When examining a case using virtue theory, one must use the four main virtues: courage, honesty, justice, and temperance. In the case of Sprint, if it is not already clear, the production and release of a commercial that has been received by many as insensitive or racist is not conducive to a better lifestyle. Claure showed slight courage when he removed the advertisement and apologized after receiving backlash, but did not completely exemplify the virtue by denying the advertisements racist overtones. The remaining three virtues were not shown by Sprint or Claure during this case, as the advertisement offended many people, and Sprint’s lackluster response did not repair the damage done. The company not making a public statement and not publicly reprimanding Claure was not the right move to help the company and its stakeholders move on from this instance.

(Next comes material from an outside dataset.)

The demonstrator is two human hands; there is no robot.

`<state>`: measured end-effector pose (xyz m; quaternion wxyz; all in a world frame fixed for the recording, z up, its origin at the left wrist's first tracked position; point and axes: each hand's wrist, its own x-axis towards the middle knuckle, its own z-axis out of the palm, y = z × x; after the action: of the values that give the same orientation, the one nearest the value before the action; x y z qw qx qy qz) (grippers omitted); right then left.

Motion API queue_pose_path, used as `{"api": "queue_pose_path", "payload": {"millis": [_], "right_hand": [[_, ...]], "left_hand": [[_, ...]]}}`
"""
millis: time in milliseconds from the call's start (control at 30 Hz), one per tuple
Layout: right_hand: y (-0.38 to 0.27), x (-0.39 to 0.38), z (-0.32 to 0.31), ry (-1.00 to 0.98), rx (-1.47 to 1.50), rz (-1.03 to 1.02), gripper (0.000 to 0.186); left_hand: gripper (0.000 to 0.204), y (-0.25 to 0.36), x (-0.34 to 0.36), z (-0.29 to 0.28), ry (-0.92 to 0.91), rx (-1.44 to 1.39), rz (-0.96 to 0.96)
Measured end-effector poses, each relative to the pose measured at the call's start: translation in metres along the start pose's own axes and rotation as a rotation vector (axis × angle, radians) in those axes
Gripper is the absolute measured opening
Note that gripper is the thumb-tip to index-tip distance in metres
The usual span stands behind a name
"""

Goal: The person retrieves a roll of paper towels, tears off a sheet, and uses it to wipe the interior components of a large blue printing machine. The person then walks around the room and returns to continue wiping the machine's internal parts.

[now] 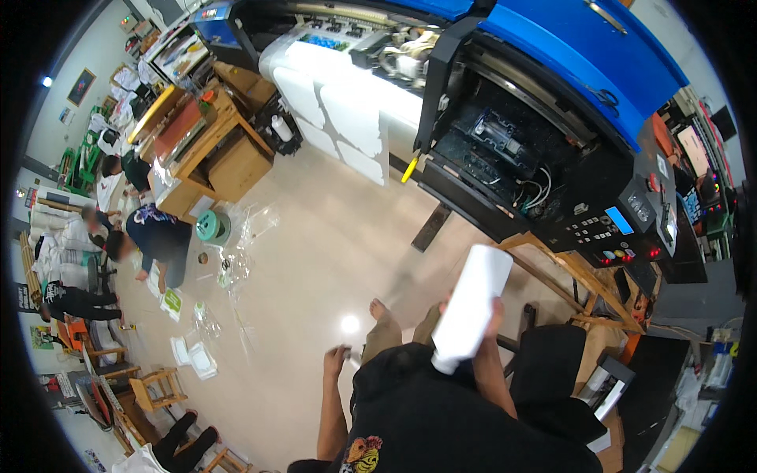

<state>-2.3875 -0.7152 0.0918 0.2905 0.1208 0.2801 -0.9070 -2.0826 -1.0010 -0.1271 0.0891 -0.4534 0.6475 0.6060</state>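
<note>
A white plastic bottle (471,306) is tilted in front of my body, its neck pointing down toward my shirt. My right hand (496,320) is wrapped round its side, and part of the hand is hidden behind the bottle. Low at my left side hangs my left hand (337,360) with its fingers curled in. Something small and pale shows beside those fingers, too small to name. Beyond the bottle stands a large blue and black printer (505,150) with its right-hand compartment uncovered. My hands are apart from it.
A white cut-out sheet (331,110) hangs from the printer. Scissors (603,96) lie on its blue cover. A yellow-handled tool (409,169) is at the printer's edge. A green stool (211,226) and clear plastic scraps lie leftward, near a crouching person (162,240). A black chair (548,363) is beside me.
</note>
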Motion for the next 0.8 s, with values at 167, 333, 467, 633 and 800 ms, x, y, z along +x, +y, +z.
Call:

Andrews, Travis M. “Sprint pulls ad featuring white woman calling T-Mobile ‘ghetto’. Do we see a trend yet?” The Washington Post, WP Company, 13 Apr. 2016.
Brueck, Hilary. “Sprint Pulls Ad Calling T-Mobile The 'Ghetto' Carrier.” Fortune, 13 Apr. 2016, fortune.com/2016/04/13/sprint-pulls-ad-calling-t-mobile-ghetto/.
Vranica, Suzanne. “Best and Worst Ads of 2016: The Things We Can't Unsee.” The Wall Street Journal, Dow Jones & Company, 28 Dec. 2016.